Those who were there and saw the Generals lead that game by 12 with two minutes to play said it went silent, and children were bawling. Even as the Globetrotters rallied in the final seconds to pull within 100-99 with Meadowlark Lemon taking what would have been a game-winning shot, it was dead silent.

First of all, I know the Globetrotters are funny as hell and all (especially when playing space alien theoretical physicists on Futurama), but those children need to grow the fuck up. Which I imagine they by now have, considering that game was 37 years ago. Indeed, I'm sure most of them could kick my ass, so on second thought...CHILDREN OF 1971, IT'S OKAY TO CRY! STRONG MEN ALSO CRY...STRONG MEN ALSO CRY.

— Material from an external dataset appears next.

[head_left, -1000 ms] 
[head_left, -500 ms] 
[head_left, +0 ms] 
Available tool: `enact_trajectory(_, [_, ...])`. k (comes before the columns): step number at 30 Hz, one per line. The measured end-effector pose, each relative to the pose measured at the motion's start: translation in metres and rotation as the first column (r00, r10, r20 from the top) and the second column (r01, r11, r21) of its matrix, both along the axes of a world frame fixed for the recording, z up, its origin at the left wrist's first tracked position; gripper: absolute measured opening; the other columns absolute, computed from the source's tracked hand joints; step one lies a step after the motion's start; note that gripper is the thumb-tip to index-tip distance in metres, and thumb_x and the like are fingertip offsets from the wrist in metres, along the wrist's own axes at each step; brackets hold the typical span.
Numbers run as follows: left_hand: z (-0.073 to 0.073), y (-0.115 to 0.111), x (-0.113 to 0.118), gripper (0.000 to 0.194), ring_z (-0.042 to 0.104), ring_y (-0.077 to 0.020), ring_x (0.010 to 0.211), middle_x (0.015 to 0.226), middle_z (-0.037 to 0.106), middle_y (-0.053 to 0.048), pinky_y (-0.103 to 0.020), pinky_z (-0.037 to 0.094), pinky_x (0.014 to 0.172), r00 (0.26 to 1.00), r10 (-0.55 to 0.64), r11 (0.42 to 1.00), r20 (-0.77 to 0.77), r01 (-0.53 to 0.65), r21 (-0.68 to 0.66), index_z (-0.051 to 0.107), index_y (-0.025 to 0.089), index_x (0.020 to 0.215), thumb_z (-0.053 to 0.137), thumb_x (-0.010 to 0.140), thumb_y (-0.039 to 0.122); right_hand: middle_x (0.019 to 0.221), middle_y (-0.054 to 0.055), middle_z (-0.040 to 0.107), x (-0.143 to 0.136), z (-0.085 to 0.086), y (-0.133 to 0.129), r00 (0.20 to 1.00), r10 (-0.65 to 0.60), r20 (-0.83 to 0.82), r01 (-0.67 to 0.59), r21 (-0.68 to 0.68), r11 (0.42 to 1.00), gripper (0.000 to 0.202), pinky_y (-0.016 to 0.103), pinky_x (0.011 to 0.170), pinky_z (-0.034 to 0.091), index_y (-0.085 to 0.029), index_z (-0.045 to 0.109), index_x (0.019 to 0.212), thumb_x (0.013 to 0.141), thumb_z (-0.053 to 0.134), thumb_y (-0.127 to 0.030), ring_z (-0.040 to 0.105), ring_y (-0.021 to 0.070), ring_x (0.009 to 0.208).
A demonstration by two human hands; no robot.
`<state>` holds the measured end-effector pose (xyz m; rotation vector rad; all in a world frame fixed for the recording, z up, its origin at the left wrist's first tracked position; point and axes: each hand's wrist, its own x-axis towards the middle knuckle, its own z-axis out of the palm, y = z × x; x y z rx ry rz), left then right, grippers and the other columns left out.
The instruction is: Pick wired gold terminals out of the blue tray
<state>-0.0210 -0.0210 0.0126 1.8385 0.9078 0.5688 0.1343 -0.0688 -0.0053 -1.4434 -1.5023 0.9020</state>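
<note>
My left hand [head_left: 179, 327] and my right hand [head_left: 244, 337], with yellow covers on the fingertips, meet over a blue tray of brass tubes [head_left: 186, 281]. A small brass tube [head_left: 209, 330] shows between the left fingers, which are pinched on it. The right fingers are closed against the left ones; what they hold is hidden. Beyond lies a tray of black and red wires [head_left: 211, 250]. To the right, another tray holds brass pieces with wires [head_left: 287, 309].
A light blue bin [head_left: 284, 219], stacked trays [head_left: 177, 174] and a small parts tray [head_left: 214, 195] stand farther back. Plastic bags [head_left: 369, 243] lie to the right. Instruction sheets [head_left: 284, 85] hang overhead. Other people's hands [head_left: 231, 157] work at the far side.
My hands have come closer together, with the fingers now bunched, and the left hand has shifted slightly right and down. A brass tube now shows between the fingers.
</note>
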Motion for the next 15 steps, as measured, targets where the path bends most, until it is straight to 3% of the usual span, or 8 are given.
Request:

Point is, how can you not root at least a little for an upset? I know I'd root for the Generals (maybe not put money on them - whatever Krusty might think, I don't think they're due) to beat those Globetrotters. And I'm pretty sure this has nothing to do with showboating vs. non-showboating or whatever racial components may be at play here (so longtime reader Jason Whitlock, no need to send me an angry email). Either way, seeing the Generals win would be fucking sweet, and pretty much the biggest upset ever. OK, maybe not bigger than Chaminade over Virginia, but pretty damn close.

Lemon missed it.

Then, the crowd glared at the Generals.

Said then-Generals player/coach Louis "Red" Klotz, now 88: "They looked at us like we killed Santa Claus."


Right, Santa Claus was killed...by I dunno, that nerdy elf who Santa Claus always picked on or something. Or maybe - and here's where I know I can expect a pissed off email from Whitlock - like Santa Claus was killed by whatever is the personification of Kwanzaa or something. Maybe Kwanzaa-bot?



Man, this post has been Futurama-heavy. Not that I have a problem with that.

Point is, underdogs are cool. Other point is, what the hell does this have to do with the Oregon State Beavers? I mean, people were mad at the Generals because the Globetrotters are really fun and silly and, you know, always supposed to win. Much as I might like underdogs, I understand that a kid goes to a Globetrotters game to see the Globetrotters goof around and crush the competition. But how is that anything like an Arizona vs. Oregon State Pac-10 conference tourney first round game? How does that even begin to make sense as a fair comparison?

The Globetrotters blamed the loss on the timekeeper, who tried unsuccessfully to stop the clock and give Harlem another shot. Also, the Globetrotters pointed out that captain Curly Neal sat out with an injury.

Man, the Globetrotters of 1971 were dicks. Well, definitely sore losers. I guess I can't really prove they were total dicks. But that sounds like the mother of all sour grapes.

So what?

A victory is a victory, especially when you haven't won a game in decades, so the Generals slapped backs and skipped off the court amid the boos and celebrated in the locker room after the game by spraying bottles of orange soda (not champagne) all over each other.


How well does orange soda spray? My guess: not well, although I'm too damn fond of the flavor to waste that stuff finding out. And no, I would not lick it off the floor if I did in fact spray it. Well, I probably would, but I'd prefer not to find myself in that position. Frankly, there are some things about yourself you just don't want to know.

Oregon State fired coach Jay John in midseason for too many losses, and for the same reason, Klotz apparently just kept being asked back.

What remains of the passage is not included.